Family Magazine

Change in Plans

By Sherwoods
A few weeks ago I found a firm mass in my abdomen.  I'm not very conversant with the usual makeup of my abdomen - it's not something I worry about most of the time - so after consulting with Google and then Brandon, I went to see the doctor here at post.  He confirmed both Brandon's and Google's opinion that there aren't supposed to be firm things (with the exception of babies) hanging out in your abdomen.  I got a bunch of blood tests, an ultrasound, and a CT scan.  None were able to provide satisfactory answers, so Brandon and I decided to send the children and me back to the US five weeks early.
I've come to know the disjoint that comes from a sudden and unexpected change in plans.  It's only happened once before, when we were evacuated from Cairo during the Arab Spring.  That change came so suddenly that I remember sitting in my hotel in Athens thinking that we might still be able to stay in Cairo and wait it out.  As soon as this thought would enter my head, I would look around and realize that we were already gone.  It took a few days, but before long the new course of events was the new normal and everything that had happened seemed foreordained and sensible.
So when the mind-bending change came this time, I knew what was happening.  It only lasts a few days, but the mental stutter that happens as you adjust to the new plan is very disorienting.  It takes time to get the new story to stick your brain, and meanwhile you catch yourself thinking "What should we do for Novruz? I'm glad we have Novruz holiday so I can pack."
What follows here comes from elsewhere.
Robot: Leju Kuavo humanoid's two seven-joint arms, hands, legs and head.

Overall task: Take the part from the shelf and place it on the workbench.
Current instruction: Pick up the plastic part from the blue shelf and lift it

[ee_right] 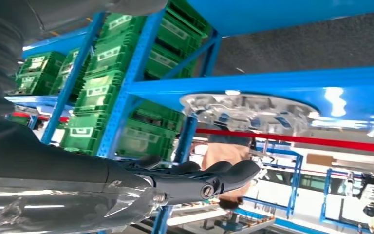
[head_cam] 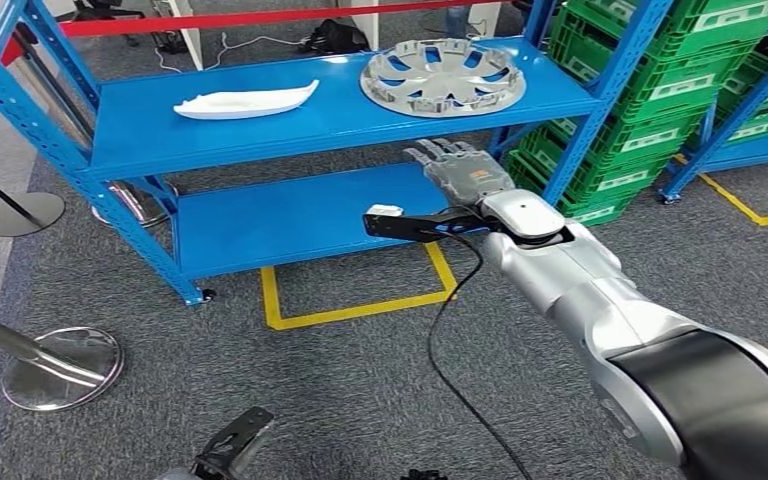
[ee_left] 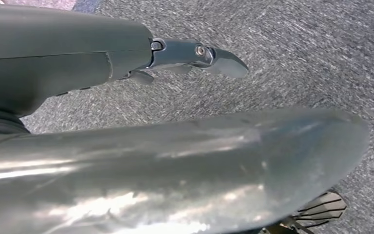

It's even more disorienting this time because we made the decision to leave weeks before the children and I will actually leave.  My situation isn't dire enough to need a medevac, so we've had to get Brandon's orders changed to reflect my earlier departure.  Bureaucratic wheels turn slowly and so while we've been waiting to see when we can leave, I've played like life is normal.  The children and I finished our last week of school, I hosted Ladies' Night, Brandon and I have gone out, we took the children to the park.  But the whole time, the little voice in the back of my head keeps shouting, "You're leaving! You're never coming back! You have no idea what is wrong with you! Now is a perfect time time to freak out!"  I try and quiet it with ordinary concerns like what we're having for dinner or which clothes I want to pack for a 4-? month stint of living out of suitcases.
We had a surprise four-day weekend last week, so Brandon and I spent two of those days purging the house so that twenty-three pounds of crayon drawings and seventeen pounds of ratty books don't get sent all the way to Tashkent only to fill up their landfill space.  But a lot of things just won't get done.  It's interesting how many things in the necessary category can be shifted to the optional one when you're faced with a contraction of available time.  After all, it isn't necessary for blankets to be clean and toys to be organized just so they can be thrown in boxes and loaded onto a truck.
I feel a little like a book returned to the library with the last chapter left unread.  You know all of the important details, who married who and how the villain got their just desserts, but you don't get the satisfying closure that ties up all the loose ends and leaves you emotionally satisfied.  There are friends I've said 'see you later' but not 'goodbye' to.  We won't make it up to the mountains for one last hike.  That farewell party that I've been planning for the last year will have to be thrown by someone else.  My carefully hoarded food will now just be casually given away instead of savored for that last amazing meal.  I'll never teach that much-promised class on how to make doughnuts.
But in the end, we were always going to leave.  There was always going to be a last hike, last meal, last party, last night out with friends.  I just didn't realize that they'd already happened.  Eventually we'll almost forget how we left hastily, furtively, in the middle of the night like a song cut off halfway through the last verse.  We'll only remember the forty-one months we lived here and not the forty-second that didn't happen.  And then when something reminds us, we'll laugh and think how we had everything planned so perfectly and then so foolishly assumed those plans would work out - because who ever gets to live their plans exactly the way they plan them?
But for now, I still feel the absence of that forty-second month and the last chapter I didn't get here in Dushanbe.  But I also know that the loss, like everything in life, will pass eventually.  All in good time.